**What you should do:**
Make an exact copy of the data below, leaving out every picture.

Excerpts from a dataset
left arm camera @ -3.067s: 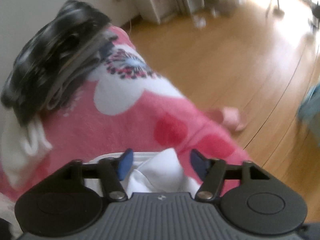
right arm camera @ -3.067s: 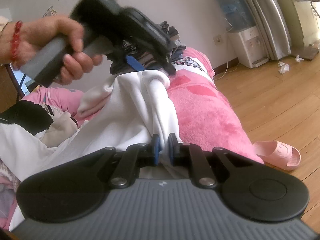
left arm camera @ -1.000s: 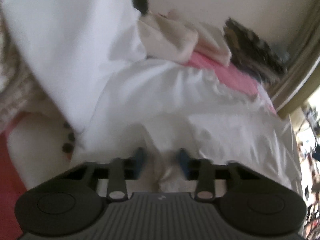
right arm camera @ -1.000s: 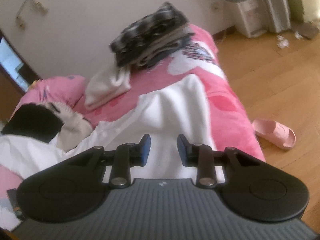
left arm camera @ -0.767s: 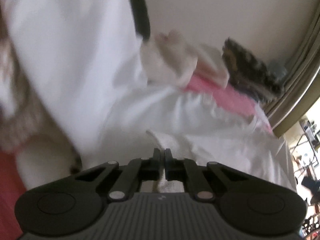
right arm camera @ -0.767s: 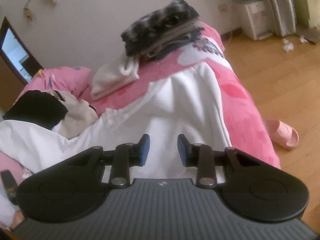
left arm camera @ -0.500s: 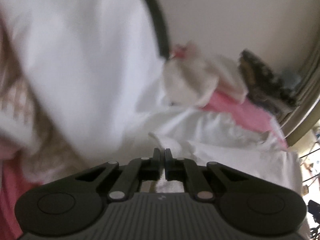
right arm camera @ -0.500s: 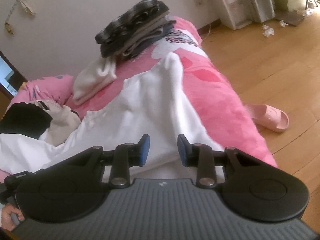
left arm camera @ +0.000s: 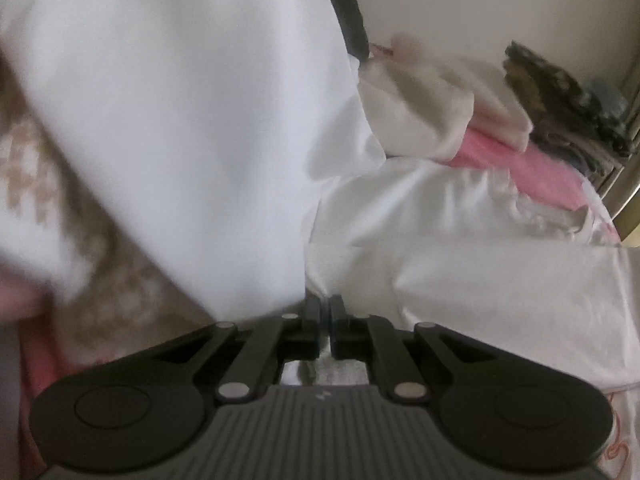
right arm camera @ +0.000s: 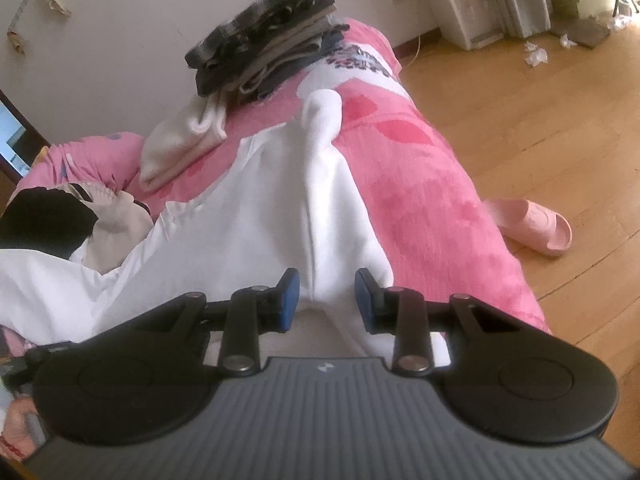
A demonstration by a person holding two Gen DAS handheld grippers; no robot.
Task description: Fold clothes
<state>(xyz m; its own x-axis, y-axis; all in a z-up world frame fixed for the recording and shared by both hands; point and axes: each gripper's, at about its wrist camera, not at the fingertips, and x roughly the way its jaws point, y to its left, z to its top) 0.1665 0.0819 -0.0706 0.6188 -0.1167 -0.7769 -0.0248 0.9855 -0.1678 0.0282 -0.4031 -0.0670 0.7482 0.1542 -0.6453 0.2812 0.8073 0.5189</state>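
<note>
A white garment (right arm camera: pixel 260 208) lies spread lengthwise on the pink blanket (right arm camera: pixel 420 200), its narrow cuffed end (right arm camera: pixel 322 108) pointing toward the far end of the bed. My right gripper (right arm camera: pixel 327 300) hovers open just over the near end, a raised fold of the cloth running between its blue pads without touching them. In the left wrist view my left gripper (left arm camera: pixel 324 316) pinches the white garment (left arm camera: pixel 180 120). Its jaws are opening by a sliver, with cloth still between them. A large blurred flap rises from the jaws at the left.
A stack of folded dark clothes (right arm camera: pixel 264 36) and a folded cream piece (right arm camera: pixel 180 148) sit at the far end by the wall. Unfolded black and beige clothes (right arm camera: pixel 60 216) lie at the left. A pink slipper (right arm camera: pixel 532 224) rests on the wooden floor (right arm camera: pixel 540 100) at the right.
My left gripper closed on the white cloth and drew it sideways, lifting a flap. My right gripper sank toward the garment and stayed open.
</note>
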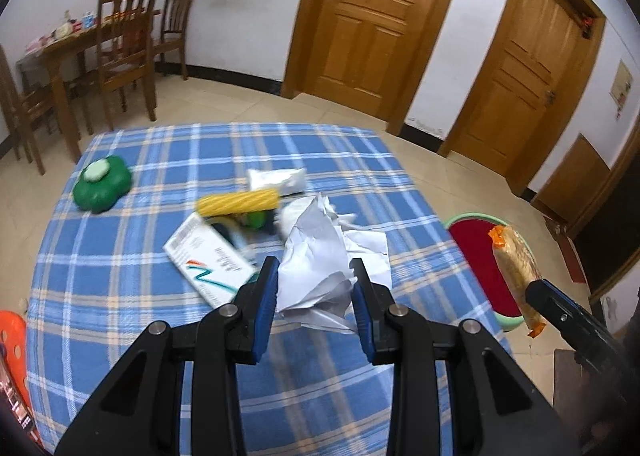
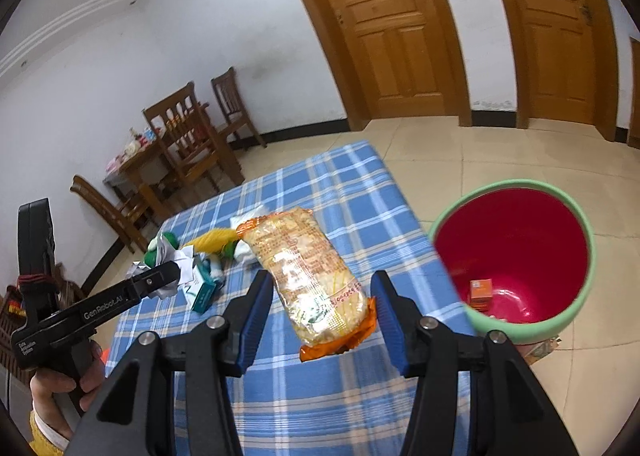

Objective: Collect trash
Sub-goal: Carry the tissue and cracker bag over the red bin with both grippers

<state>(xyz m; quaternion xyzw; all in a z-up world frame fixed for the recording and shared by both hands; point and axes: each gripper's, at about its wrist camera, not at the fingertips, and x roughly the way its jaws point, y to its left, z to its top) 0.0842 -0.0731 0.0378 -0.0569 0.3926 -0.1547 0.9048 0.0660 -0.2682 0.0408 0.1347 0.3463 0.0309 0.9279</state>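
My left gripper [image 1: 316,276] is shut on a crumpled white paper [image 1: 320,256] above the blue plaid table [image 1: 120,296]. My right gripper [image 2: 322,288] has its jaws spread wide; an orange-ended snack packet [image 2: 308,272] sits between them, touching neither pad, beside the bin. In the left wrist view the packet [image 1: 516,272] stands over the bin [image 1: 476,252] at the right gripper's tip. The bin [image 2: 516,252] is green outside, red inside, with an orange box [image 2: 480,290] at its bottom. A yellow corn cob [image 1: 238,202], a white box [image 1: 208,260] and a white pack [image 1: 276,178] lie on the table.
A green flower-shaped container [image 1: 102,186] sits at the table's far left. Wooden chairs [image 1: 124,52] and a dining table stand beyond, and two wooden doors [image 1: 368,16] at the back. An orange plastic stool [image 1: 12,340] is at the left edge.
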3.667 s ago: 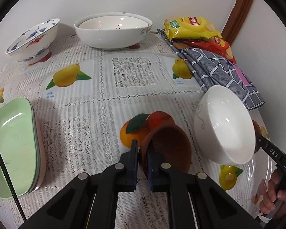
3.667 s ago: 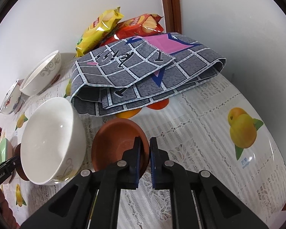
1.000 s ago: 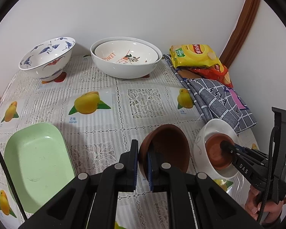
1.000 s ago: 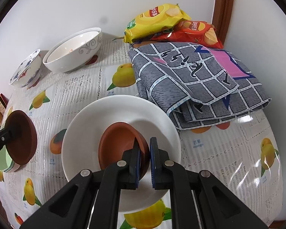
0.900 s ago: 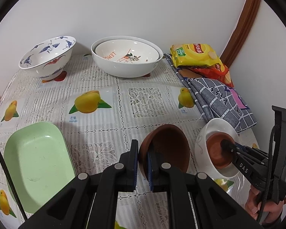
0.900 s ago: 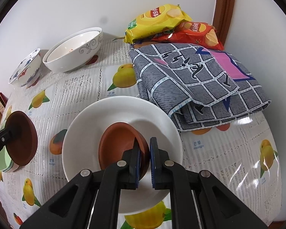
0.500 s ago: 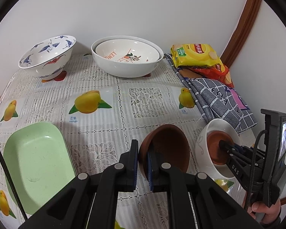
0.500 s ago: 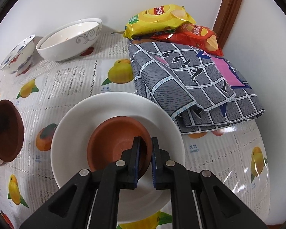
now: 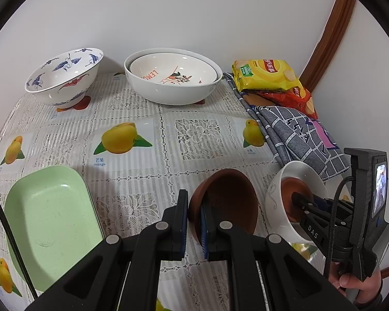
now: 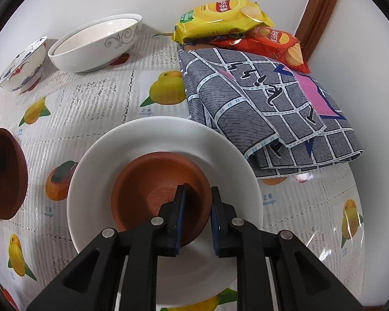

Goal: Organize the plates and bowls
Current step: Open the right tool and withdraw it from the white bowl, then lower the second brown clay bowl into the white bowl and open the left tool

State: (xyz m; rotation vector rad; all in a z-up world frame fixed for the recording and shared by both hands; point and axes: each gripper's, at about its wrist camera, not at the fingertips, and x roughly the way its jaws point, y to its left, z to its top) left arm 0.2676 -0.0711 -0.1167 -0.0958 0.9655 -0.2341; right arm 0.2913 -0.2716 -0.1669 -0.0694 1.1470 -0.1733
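A yellow chip bag (image 10: 221, 18) lay against the wall, overlapping an orange-red chip bag (image 10: 275, 44); both rested on the far edge of a folded grey checked cloth (image 10: 267, 108), spread over the fruit-print lace tablecloth (image 9: 147, 129)

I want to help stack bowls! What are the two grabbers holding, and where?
The left gripper pinches a brown bowl by its rim. The right gripper holds nothing: it is open around the rim of the other brown bowl inside the white bowl.
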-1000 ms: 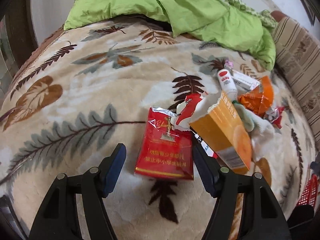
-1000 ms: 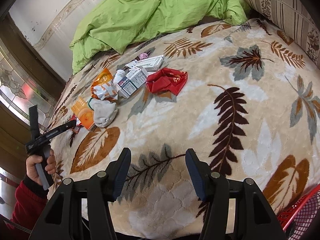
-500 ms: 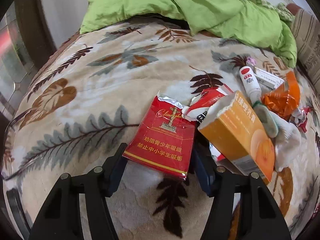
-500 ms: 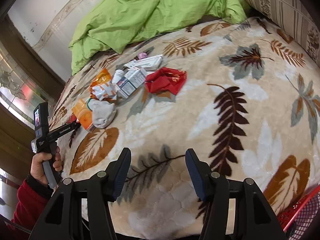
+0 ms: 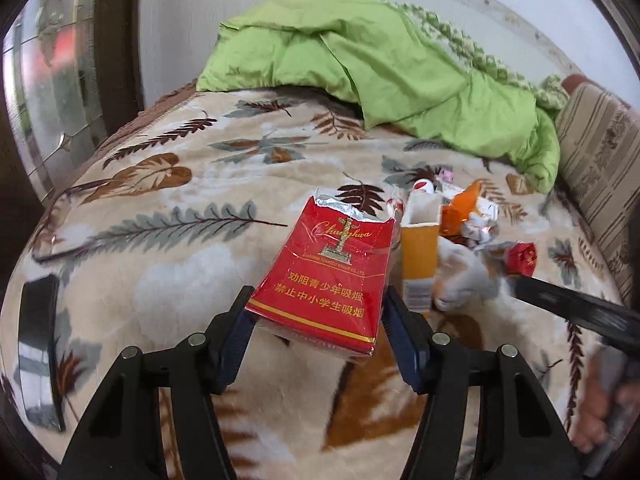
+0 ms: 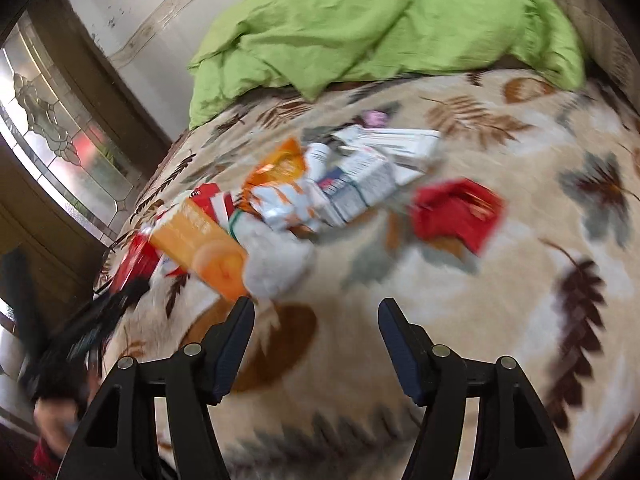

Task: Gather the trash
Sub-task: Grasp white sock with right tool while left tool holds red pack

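My left gripper is shut on a red cigarette pack with torn foil at its top, held tilted just above the leaf-patterned blanket. Behind it lie an orange box, a white sock, an orange wrapper and a crumpled red wrapper. My right gripper hangs over the blanket with its jaws opening and nothing between them. Just beyond its left finger are the orange box and the white sock. This view is blurred.
White cartons and the red wrapper lie farther back. A green quilt is heaped at the bed's head, with a striped cushion on the right. A dark flat object lies at the blanket's left edge. A glass door stands left.
The left gripper closed on the red pack and lifted it off the blanket. The right gripper swung toward the trash pile and its jaws spread wider.
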The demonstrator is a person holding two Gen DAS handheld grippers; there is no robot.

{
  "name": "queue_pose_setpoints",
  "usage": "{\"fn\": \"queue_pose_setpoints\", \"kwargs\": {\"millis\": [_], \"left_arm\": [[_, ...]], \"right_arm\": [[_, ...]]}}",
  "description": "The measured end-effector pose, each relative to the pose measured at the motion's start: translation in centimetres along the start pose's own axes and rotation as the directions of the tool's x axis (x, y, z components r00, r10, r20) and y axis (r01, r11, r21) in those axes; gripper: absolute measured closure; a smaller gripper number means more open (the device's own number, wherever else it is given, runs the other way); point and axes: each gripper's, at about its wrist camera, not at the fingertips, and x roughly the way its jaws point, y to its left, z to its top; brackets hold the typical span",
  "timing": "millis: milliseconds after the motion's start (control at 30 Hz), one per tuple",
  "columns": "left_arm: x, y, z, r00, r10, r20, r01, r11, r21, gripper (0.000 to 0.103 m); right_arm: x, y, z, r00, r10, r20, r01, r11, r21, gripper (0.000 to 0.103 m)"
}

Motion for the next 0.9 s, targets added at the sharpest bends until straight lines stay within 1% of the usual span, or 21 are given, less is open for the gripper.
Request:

**Worked solution:**
left arm camera @ -3.067s: 
right arm camera @ -3.067s: 
left arm camera @ -1.000s: 
right arm camera @ -1.000s: 
left arm camera @ -0.767s: 
right arm camera @ -0.767s: 
left arm camera @ -0.500s: 
right arm camera @ -0.500s: 
left arm camera @ +0.000s: 
right arm camera @ +0.000s: 
A demonstration by a person holding two Gen DAS handheld grippers; no robot.
Task description: Fold clothes
<state>(xyz m; its own x-axis, y-axis; all in a z-up world frame fixed for the recording and shared by both hands; point and axes: each gripper's, at about its wrist camera, not at the fingertips, and x roughly the way its jaws point, y to its left, z to its top) 0.1665 0.0819 -0.0706 0.6188 -0.1167 -0.7769 -0.0248 0.9855 -0.1678 0.0282 -0.4031 -0.0670 0.7482 0.1542 -0.6453 0.2812 0.8073 0.5189</state>
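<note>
A white garment (right arm camera: pixel 260 208) lies spread lengthwise on the pink blanket (right arm camera: pixel 420 200), its narrow cuffed end (right arm camera: pixel 322 108) pointing toward the far end of the bed. My right gripper (right arm camera: pixel 327 300) hovers open just over the near end, a raised fold of the cloth running between its blue pads without touching them. In the left wrist view my left gripper (left arm camera: pixel 324 316) pinches the white garment (left arm camera: pixel 180 120). Its jaws are opening by a sliver, with cloth still between them. A large blurred flap rises from the jaws at the left.
A stack of folded dark clothes (right arm camera: pixel 264 36) and a folded cream piece (right arm camera: pixel 180 148) sit at the far end by the wall. Unfolded black and beige clothes (right arm camera: pixel 60 216) lie at the left. A pink slipper (right arm camera: pixel 532 224) rests on the wooden floor (right arm camera: pixel 540 100) at the right.
My left gripper closed on the white cloth and drew it sideways, lifting a flap. My right gripper sank toward the garment and stayed open.
</note>
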
Objective: Collect trash
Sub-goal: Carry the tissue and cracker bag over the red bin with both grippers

<state>(xyz m; quaternion xyzw; all in a z-up world frame fixed for the recording and shared by both hands; point and axes: each gripper's, at about its wrist camera, not at the fingertips, and x roughly the way its jaws point, y to its left, z to its top) 0.0842 -0.0731 0.0378 -0.0569 0.3926 -0.1547 0.9048 0.0660 -0.2682 0.0408 0.1347 0.3463 0.0309 0.9279</state>
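My left gripper [image 1: 316,276] is shut on a crumpled white paper [image 1: 320,256] above the blue plaid table [image 1: 120,296]. My right gripper [image 2: 322,288] has its jaws spread wide; an orange-ended snack packet [image 2: 308,272] sits between them, touching neither pad, beside the bin. In the left wrist view the packet [image 1: 516,272] stands over the bin [image 1: 476,252] at the right gripper's tip. The bin [image 2: 516,252] is green outside, red inside, with an orange box [image 2: 480,290] at its bottom. A yellow corn cob [image 1: 238,202], a white box [image 1: 208,260] and a white pack [image 1: 276,178] lie on the table.
A green flower-shaped container [image 1: 102,186] sits at the table's far left. Wooden chairs [image 1: 124,52] and a dining table stand beyond, and two wooden doors [image 1: 368,16] at the back. An orange plastic stool [image 1: 12,340] is at the left edge.
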3.667 s ago: 
3.667 s ago: 
1.000 s ago: 
1.000 s ago: 
0.900 s ago: 
0.900 s ago: 
0.500 s ago: 
0.500 s ago: 
now: 
now: 

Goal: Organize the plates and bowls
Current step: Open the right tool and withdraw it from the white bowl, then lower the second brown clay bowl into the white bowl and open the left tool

State: (xyz m; rotation vector rad; all in a z-up world frame fixed for the recording and shared by both hands; point and axes: each gripper's, at about its wrist camera, not at the fingertips, and x roughly the way its jaws point, y to its left, z to its top) left arm 0.2676 -0.0711 -0.1167 -0.0958 0.9655 -0.2341; right arm 0.2913 -0.2716 -0.1669 -0.0694 1.1470 -0.1733
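A yellow chip bag (image 10: 221, 18) lay against the wall, overlapping an orange-red chip bag (image 10: 275, 44); both rested on the far edge of a folded grey checked cloth (image 10: 267, 108), spread over the fruit-print lace tablecloth (image 9: 147, 129)

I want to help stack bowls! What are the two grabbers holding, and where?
The left gripper pinches a brown bowl by its rim. The right gripper holds nothing: it is open around the rim of the other brown bowl inside the white bowl.
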-1000 ms: 
-1000 ms: 
-500 ms: 
-500 ms: 
+0 ms: 
+0 ms: 

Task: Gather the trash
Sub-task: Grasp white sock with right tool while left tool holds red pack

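My left gripper is shut on a red cigarette pack with torn foil at its top, held tilted just above the leaf-patterned blanket. Behind it lie an orange box, a white sock, an orange wrapper and a crumpled red wrapper. My right gripper hangs over the blanket with its jaws opening and nothing between them. Just beyond its left finger are the orange box and the white sock. This view is blurred.
White cartons and the red wrapper lie farther back. A green quilt is heaped at the bed's head, with a striped cushion on the right. A dark flat object lies at the blanket's left edge. A glass door stands left.
The left gripper closed on the red pack and lifted it off the blanket. The right gripper swung toward the trash pile and its jaws spread wider.
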The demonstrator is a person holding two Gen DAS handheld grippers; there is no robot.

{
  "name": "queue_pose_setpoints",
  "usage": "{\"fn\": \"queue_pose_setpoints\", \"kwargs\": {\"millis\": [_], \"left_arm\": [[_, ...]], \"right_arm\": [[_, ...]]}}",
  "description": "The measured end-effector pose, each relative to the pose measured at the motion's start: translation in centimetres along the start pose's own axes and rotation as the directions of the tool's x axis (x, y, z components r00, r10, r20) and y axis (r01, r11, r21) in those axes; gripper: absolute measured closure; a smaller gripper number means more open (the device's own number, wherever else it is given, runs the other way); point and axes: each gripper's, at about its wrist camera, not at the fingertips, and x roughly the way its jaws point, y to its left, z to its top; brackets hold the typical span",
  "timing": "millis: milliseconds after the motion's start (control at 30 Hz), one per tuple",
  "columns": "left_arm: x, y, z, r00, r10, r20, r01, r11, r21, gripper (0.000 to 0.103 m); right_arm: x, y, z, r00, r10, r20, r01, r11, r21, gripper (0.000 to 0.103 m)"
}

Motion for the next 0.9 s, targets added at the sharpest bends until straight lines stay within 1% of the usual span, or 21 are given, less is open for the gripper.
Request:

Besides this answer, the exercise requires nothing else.